» **Requirement**
Leave every image out, and return the rest of the data word for word.

» **Exercise inputs**
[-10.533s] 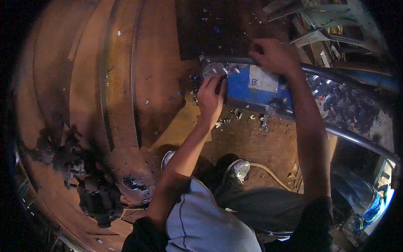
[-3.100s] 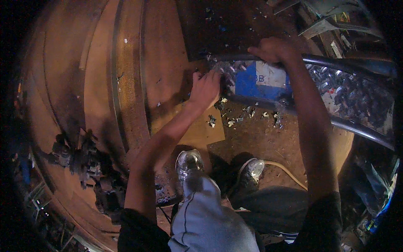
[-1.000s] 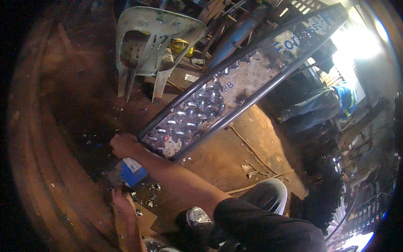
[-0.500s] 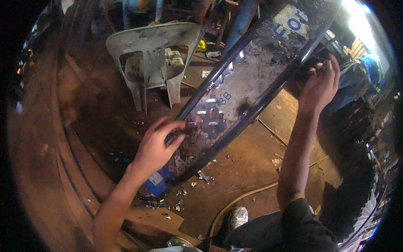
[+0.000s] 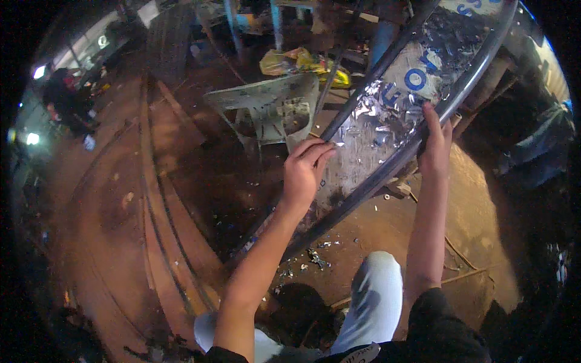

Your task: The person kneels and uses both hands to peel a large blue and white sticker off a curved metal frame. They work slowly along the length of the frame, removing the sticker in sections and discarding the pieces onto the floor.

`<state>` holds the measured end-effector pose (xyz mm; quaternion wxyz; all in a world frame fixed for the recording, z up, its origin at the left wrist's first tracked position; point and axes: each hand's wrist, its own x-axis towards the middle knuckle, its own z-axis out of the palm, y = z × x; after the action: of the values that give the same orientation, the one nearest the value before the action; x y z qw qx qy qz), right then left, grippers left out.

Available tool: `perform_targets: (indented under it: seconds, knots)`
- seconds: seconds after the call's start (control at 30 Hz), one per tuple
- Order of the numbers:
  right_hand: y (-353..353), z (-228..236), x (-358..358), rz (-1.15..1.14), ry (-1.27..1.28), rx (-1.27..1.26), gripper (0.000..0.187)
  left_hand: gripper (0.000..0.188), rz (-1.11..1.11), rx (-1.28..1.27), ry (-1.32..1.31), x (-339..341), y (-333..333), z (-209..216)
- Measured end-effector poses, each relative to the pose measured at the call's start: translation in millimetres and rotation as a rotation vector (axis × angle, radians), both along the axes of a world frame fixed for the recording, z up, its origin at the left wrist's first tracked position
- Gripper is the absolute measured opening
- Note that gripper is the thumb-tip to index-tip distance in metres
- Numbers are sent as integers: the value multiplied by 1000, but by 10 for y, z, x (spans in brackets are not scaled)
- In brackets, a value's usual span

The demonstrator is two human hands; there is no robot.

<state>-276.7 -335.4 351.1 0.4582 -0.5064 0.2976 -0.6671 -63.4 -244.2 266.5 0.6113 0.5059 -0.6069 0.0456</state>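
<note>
Head cam has us looking down at a brown floor (image 5: 478,233), with a long metal panel (image 5: 369,160) slanting across it from lower left to upper right. That panel's the thing we've got our hands on: a dark left rail (image 5: 387,62) and right rail (image 5: 366,190) down its sides, worn pale covering and big blue lettering up top, shiny metal showing between. Pale plastic chair (image 5: 266,100) sits off past its left side, and behind that there's some crumpled yellow plastic (image 5: 302,60). Our left grip (image 5: 330,148) is at the left rail, fingertips drawn together, but we honestly can't tell if anything's pinched in there. Right grip (image 5: 431,115) lies over the right rail, thumb up; fingers are partly hidden, so no telling if it's clamped. Smallest stuff: little scraps (image 5: 318,260) scattered on the floor beside the panel.
</note>
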Motion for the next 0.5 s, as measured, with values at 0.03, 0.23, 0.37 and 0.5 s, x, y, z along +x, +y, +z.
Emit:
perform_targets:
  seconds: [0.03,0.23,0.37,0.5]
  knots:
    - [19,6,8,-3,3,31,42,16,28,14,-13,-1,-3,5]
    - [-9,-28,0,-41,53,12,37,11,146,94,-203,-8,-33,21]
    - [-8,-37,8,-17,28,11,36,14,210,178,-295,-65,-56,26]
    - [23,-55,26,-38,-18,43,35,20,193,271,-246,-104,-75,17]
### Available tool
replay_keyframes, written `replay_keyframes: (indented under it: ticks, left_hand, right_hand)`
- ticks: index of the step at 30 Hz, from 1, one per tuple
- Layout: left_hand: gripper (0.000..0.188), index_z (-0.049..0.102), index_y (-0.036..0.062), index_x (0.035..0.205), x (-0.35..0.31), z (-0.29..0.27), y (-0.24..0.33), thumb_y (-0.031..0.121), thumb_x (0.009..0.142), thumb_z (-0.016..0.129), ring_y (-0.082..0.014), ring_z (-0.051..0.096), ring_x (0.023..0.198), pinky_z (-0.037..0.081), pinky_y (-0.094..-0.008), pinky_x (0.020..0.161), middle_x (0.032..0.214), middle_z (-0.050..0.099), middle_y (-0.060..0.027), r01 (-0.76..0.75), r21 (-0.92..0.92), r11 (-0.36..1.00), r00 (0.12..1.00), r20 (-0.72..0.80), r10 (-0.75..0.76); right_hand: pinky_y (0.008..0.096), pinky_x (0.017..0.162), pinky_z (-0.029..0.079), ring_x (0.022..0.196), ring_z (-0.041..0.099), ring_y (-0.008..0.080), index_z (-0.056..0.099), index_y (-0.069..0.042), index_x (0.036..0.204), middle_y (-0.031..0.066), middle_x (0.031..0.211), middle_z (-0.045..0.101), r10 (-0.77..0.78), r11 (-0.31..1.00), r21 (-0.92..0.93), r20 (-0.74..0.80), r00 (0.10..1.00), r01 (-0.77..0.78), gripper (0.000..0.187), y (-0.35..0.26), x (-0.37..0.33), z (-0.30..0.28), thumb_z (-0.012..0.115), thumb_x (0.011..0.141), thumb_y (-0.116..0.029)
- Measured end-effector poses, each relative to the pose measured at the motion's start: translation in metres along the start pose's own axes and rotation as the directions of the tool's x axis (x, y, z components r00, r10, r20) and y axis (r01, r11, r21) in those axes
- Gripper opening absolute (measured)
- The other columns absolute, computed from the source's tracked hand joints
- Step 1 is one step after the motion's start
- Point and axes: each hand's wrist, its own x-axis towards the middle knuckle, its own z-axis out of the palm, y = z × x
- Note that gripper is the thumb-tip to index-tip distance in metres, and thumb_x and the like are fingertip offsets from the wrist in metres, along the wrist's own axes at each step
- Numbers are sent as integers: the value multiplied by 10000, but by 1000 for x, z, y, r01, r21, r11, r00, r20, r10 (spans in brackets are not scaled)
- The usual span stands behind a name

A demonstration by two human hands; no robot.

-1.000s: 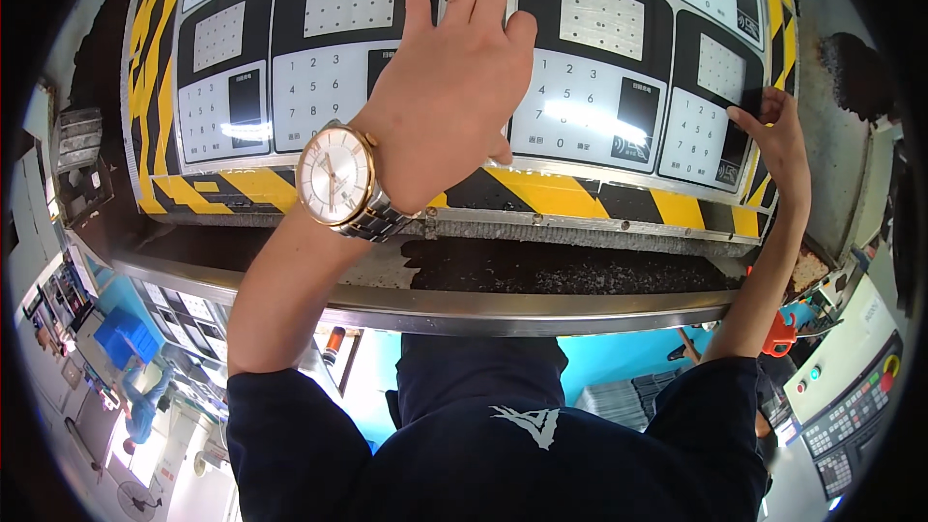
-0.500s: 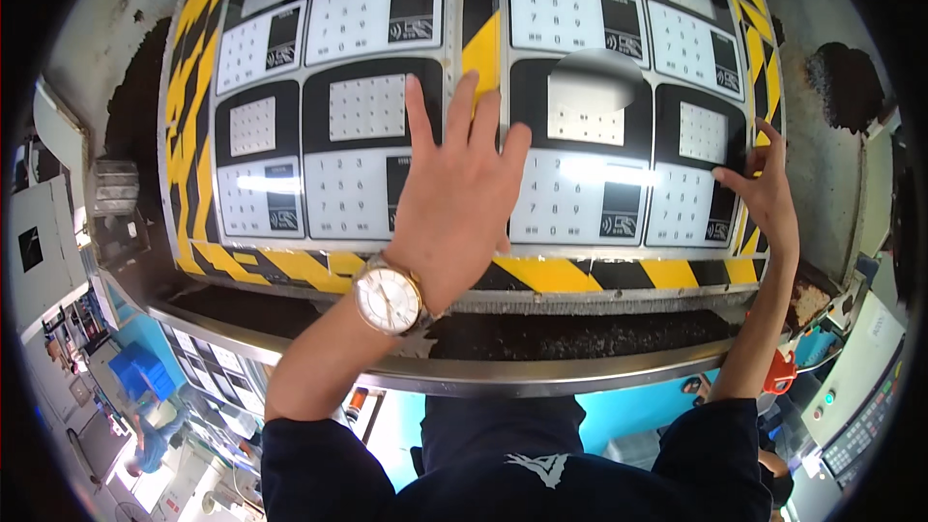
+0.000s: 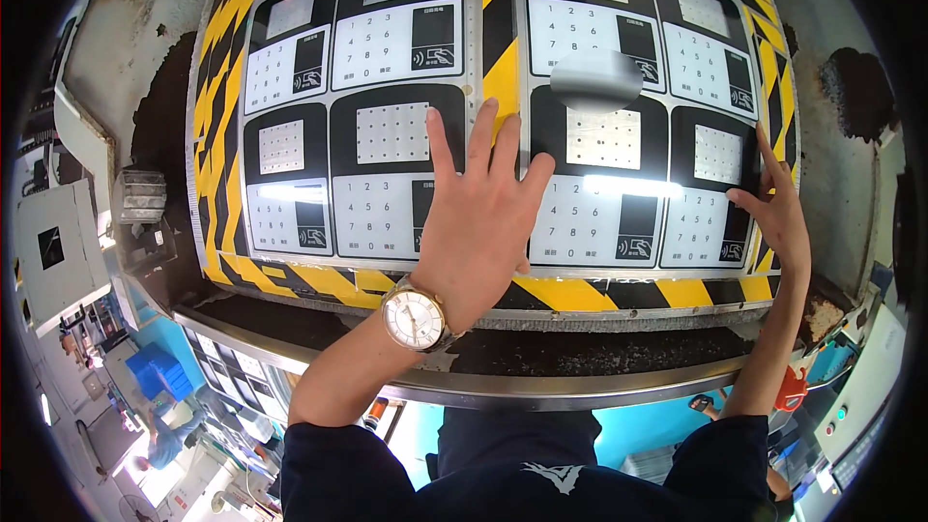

» **Task response**
[-10.533s] 
[-3.100s] 
[-1.000s] 
[-0.500s] 
[+0.000s] 

Your task: The person kneels and uses both hands to peel a large blue and white sticker off a curved metal frame. They work slowly along the length of the frame, removing the sticker in sections and discarding the pieces onto the floor.

`<state>` holds the measured end-effector pose (xyz mm; quaternion wxyz; all in a world frame fixed for the recording, z up, its origin at the left wrist's first tracked position; point and axes: each hand's wrist, its own x-axis towards the middle knuckle, its own z-axis out of the palm, y = z × x; after the action: of the values that give the same orientation, the one nearest the value before the action; x y z qw qx qy qz), right then left, grippers left out.

Available tool: `perform_targets: (indented under it: seconds, knots)`
- seconds: seconds after the call's start (control at 30 Hz), one per tuple
- Order of the numbers:
  right_hand: y (-353..353), z (-228..236), x (-358..358), rz (-1.15..1.14), ry (-1.27..1.28), rx (-1.27..1.26), gripper (0.000..0.187)
  left_hand: gripper (0.000..0.188), rz (-1.11..1.11), rx (-1.28..1.27), ry (-1.32..1.31), x (-339..341), y (-333..333), z (-209..216)
- Measured end-effector poses, each relative to the pose measured at the call's start: translation in millimetres and rotation as a rotation vector (axis × angle, radians), both along the axes of a world frame fixed for the recording, z up, its origin at the left wrist's first tracked position
- Gripper is the absolute measured opening
- Note that gripper is the thumb-tip to index-tip distance in metres
- Numbers are sent as integers: the value multiplied by 1000, but by 10 for y, z, x (spans in brackets are not scaled)
- In brackets, a value's usual span

The demonstrator is two human hands; there is no robot.

<state>-276.7 -335.4 351.1 0.4582 -0.5064 0.2976 -0.6671 -63.4 -244.2 266.5 0.6113 0.5059 -0.6069 0.0456</state>
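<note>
Head cam has us looking down at a brown floor (image 5: 478,233), with a long metal panel (image 5: 369,160) slanting across it from lower left to upper right. That panel's the thing we've got our hands on: a dark left rail (image 5: 387,62) and right rail (image 5: 366,190) down its sides, worn pale covering and big blue lettering up top, shiny metal showing between. Pale plastic chair (image 5: 266,100) sits off past its left side, and behind that there's some crumpled yellow plastic (image 5: 302,60). Our left grip (image 5: 330,148) is at the left rail, fingertips drawn together, but we honestly can't tell if anything's pinched in there. Right grip (image 5: 431,115) lies over the right rail, thumb up; fingers are partly hidden, so no telling if it's clamped. Smallest stuff: little scraps (image 5: 318,260) scattered on the floor beside the panel.
</note>
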Motion for the next 0.5 s, as measured, with values at 0.03, 0.23, 0.37 and 0.5 s, x, y, z along +x, +y, +z.
Emit:
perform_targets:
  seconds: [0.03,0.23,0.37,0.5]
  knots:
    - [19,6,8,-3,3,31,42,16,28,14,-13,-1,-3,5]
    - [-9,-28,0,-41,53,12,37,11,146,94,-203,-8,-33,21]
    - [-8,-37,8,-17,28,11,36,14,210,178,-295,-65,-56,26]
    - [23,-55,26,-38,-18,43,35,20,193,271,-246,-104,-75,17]
### Available tool
replay_keyframes, written `replay_keyframes: (indented under it: ticks, left_hand, right_hand)`
- ticks: index of the step at 30 Hz, from 1, one per tuple
- Layout: left_hand: gripper (0.000..0.188), index_z (-0.049..0.102), index_y (-0.036..0.062), index_x (0.035..0.205), x (-0.35..0.31), z (-0.29..0.27), y (-0.24..0.33), thumb_y (-0.031..0.121), thumb_x (0.009..0.142), thumb_z (-0.016..0.129), ring_y (-0.082..0.014), ring_z (-0.051..0.096), ring_x (0.023..0.198), pinky_z (-0.037..0.081), pinky_y (-0.094..-0.008), pinky_x (0.020..0.161), middle_x (0.032..0.214), middle_z (-0.050..0.099), middle_y (-0.060..0.027), r01 (-0.76..0.75), r21 (-0.92..0.92), r11 (-0.36..1.00), r00 (0.12..1.00), r20 (-0.72..0.80), r10 (-0.75..0.76); right_hand: pinky_y (0.008..0.096), pinky_x (0.017..0.162), pinky_z (-0.029..0.079), ring_x (0.022..0.196), ring_z (-0.041..0.099), ring_y (-0.008..0.080), index_z (-0.056..0.099), index_y (-0.069..0.042), index_x (0.036..0.204), middle_y (-0.031..0.066), middle_x (0.031..0.211), middle_z (-0.045..0.101), r10 (-0.77..0.78), r11 (-0.31..1.00), r21 (-0.92..0.93), r20 (-0.74..0.80), r00 (0.10..1.00), r01 (-0.77..0.78), gripper (0.000..0.187), y (-0.35..0.26), x (-0.37..0.33), z (-0.30..0.28), thumb_z (-0.012..0.115), thumb_x (0.011..0.141), thumb_y (-0.116..0.029)
- Measured end-effector poses, each relative to the pose measured at the motion's start: translation in metres along the start pose's own axes and rotation as the directions of the tool's x axis (x, y, z components r00, r10, r20) and y axis (r01, r11, r21) in those axes
- Gripper opening absolute (measured)
- The other columns absolute, computed from the source's tracked hand joints
- Step 1 is one step after the motion's start
- Point and axes: each hand's wrist, its own x-axis towards the middle knuckle, its own z-axis out of the palm, y = z × x
- Note that gripper is the thumb-tip to index-tip distance in metres, and thumb_x and the like are fingertip offsets from the wrist in metres, along the wrist's own axes at each step
- Numbers are sent as integers: the value multiplied by 10000, but by 1000 for x, z, y, r01, r21, r11, r00, r20, r10 (spans in brackets are not scaled)
- The usual span stands behind a name

A demonstration by two human hands; no robot.

-1.000s: 
-0.500s: 
+0.000s: 

What the answer needed to say has been said.